RECORDED DATA:
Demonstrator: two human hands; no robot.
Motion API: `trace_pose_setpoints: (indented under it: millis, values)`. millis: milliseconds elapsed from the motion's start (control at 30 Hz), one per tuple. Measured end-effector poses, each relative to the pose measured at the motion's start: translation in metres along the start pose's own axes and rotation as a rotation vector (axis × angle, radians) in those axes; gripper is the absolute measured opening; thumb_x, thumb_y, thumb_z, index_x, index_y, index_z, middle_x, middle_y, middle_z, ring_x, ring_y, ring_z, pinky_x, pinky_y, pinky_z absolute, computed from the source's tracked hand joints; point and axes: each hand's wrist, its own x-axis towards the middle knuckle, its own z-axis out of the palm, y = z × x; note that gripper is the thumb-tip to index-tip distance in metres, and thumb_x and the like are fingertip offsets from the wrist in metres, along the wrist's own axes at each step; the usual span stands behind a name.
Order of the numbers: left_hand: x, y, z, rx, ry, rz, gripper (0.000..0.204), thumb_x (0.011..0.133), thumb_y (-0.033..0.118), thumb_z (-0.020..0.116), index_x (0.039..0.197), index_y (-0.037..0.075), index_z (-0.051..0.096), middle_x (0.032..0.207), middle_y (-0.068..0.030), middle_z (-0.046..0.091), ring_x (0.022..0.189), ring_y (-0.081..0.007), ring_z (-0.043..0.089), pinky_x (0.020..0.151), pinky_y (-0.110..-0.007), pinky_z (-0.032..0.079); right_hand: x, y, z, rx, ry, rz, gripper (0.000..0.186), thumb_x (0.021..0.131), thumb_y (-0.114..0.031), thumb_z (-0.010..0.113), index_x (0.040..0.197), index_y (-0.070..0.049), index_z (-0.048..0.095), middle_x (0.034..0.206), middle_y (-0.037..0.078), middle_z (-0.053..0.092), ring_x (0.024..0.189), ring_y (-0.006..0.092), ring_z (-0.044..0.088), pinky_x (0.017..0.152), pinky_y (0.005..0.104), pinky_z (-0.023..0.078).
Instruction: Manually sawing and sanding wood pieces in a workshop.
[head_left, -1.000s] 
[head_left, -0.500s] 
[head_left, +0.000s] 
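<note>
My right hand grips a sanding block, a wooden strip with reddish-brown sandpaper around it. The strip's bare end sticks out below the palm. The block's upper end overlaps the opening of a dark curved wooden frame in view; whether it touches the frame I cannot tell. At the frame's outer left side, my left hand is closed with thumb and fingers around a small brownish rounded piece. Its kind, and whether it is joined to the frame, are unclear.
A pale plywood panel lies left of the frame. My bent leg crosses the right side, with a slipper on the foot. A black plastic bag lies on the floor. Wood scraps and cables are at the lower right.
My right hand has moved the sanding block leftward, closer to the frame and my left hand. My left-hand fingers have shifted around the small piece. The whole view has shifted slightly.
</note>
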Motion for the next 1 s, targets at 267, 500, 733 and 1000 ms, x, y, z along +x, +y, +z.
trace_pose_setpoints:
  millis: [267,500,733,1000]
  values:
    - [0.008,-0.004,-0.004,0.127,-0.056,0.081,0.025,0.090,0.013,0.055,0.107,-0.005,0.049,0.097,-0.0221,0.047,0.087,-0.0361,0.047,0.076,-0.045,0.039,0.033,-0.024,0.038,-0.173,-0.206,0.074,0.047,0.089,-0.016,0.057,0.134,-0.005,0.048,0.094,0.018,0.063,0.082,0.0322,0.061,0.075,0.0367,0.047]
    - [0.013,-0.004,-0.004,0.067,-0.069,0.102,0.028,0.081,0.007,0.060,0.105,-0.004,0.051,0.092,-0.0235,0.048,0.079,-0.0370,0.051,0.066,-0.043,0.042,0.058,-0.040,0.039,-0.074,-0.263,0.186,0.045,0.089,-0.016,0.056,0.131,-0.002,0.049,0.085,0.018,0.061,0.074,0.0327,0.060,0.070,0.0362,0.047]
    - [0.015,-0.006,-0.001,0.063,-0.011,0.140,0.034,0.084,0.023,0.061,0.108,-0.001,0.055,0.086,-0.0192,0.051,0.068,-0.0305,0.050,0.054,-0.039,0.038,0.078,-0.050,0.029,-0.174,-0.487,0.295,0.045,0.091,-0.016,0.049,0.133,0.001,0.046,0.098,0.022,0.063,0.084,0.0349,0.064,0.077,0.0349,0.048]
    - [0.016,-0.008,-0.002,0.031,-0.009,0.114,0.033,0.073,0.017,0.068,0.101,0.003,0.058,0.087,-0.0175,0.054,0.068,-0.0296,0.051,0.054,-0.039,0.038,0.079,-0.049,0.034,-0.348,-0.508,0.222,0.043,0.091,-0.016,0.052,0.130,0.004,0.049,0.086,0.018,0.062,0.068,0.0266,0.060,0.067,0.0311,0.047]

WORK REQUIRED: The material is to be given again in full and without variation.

WRITTEN ANSWER:
Demonstrator: two human hands; no robot.
Motion API: `trace_pose_setpoints: (indented under it: millis, values)`. millis: milliseconds elapsed from the motion's start (control at 30 Hz), one per tuple. Measured end-effector poses, each relative to the pose measured at the motion's start: translation in metres along the start pose's own axes and rotation as a rotation vector (axis × angle, radians) in those axes; gripper is the absolute measured opening; thumb_x, thumb_y, thumb_z, index_x, index_y, index_z, middle_x, middle_y, middle_z, ring_x, ring_y, ring_z, pinky_x, pinky_y, pinky_z absolute, computed from the source's tracked hand joints; point and axes: each hand's wrist, its own x-axis towards the middle knuckle, its own z-axis out of the palm, y = z × x; note that gripper is the thumb-tip to index-tip distance in metres, and thumb_x and the like are fingertip offsets from the wrist in metres, along the wrist's own axes at each step; the usual span stands behind a name.
Order of the numbers: left_hand: x, y, z, rx, ry, rz, gripper (0.000..0.204), thumb_x (0.011..0.133), thumb_y (-0.033..0.118), thumb_z (-0.020..0.116), index_x (0.039..0.197), index_y (-0.037..0.075), index_z (-0.051..0.096), middle_x (0.032..0.207), middle_y (-0.068..0.030), middle_z (-0.046..0.091), ring_x (0.022..0.189), ring_y (-0.081..0.007), ring_z (-0.043..0.089), pinky_x (0.020..0.151), pinky_y (-0.110..-0.007), pinky_z (-0.032..0.079); right_hand: x, y, z, rx, ry, rz, gripper (0.000..0.186), thumb_x (0.021..0.131), thumb_y (-0.114..0.031), thumb_z (-0.010..0.113), index_x (0.040..0.197), index_y (-0.070..0.049), index_z (-0.048..0.095), middle_x (0.034..0.206), middle_y (-0.037..0.078), middle_z (-0.053..0.092), ring_x (0.024..0.189), ring_y (-0.006..0.092), ring_z (-0.044..0.088), pinky_x (0.017..0.152), pinky_y (0.005..0.104), pinky_z (-0.023..0.078).
Instruction: Manually sawing and sanding wood pieces in a workshop.
[head_left, -1.000s] 
[head_left, -0.500s] 
[head_left, +0.000s] 
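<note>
My right hand grips a sanding block, a wooden strip with reddish-brown sandpaper around it. The strip's bare end sticks out below the palm. The block's upper end overlaps the opening of a dark curved wooden frame in view; whether it touches the frame I cannot tell. At the frame's outer left side, my left hand is closed with thumb and fingers around a small brownish rounded piece. Its kind, and whether it is joined to the frame, are unclear.
A pale plywood panel lies left of the frame. My bent leg crosses the right side, with a slipper on the foot. A black plastic bag lies on the floor. Wood scraps and cables are at the lower right.
My right hand has moved the sanding block leftward, closer to the frame and my left hand. My left-hand fingers have shifted around the small piece. The whole view has shifted slightly.
</note>
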Motion for the next 1 s, targets at 267, 500, 733 and 1000 ms, x, y, z along +x, +y, +z.
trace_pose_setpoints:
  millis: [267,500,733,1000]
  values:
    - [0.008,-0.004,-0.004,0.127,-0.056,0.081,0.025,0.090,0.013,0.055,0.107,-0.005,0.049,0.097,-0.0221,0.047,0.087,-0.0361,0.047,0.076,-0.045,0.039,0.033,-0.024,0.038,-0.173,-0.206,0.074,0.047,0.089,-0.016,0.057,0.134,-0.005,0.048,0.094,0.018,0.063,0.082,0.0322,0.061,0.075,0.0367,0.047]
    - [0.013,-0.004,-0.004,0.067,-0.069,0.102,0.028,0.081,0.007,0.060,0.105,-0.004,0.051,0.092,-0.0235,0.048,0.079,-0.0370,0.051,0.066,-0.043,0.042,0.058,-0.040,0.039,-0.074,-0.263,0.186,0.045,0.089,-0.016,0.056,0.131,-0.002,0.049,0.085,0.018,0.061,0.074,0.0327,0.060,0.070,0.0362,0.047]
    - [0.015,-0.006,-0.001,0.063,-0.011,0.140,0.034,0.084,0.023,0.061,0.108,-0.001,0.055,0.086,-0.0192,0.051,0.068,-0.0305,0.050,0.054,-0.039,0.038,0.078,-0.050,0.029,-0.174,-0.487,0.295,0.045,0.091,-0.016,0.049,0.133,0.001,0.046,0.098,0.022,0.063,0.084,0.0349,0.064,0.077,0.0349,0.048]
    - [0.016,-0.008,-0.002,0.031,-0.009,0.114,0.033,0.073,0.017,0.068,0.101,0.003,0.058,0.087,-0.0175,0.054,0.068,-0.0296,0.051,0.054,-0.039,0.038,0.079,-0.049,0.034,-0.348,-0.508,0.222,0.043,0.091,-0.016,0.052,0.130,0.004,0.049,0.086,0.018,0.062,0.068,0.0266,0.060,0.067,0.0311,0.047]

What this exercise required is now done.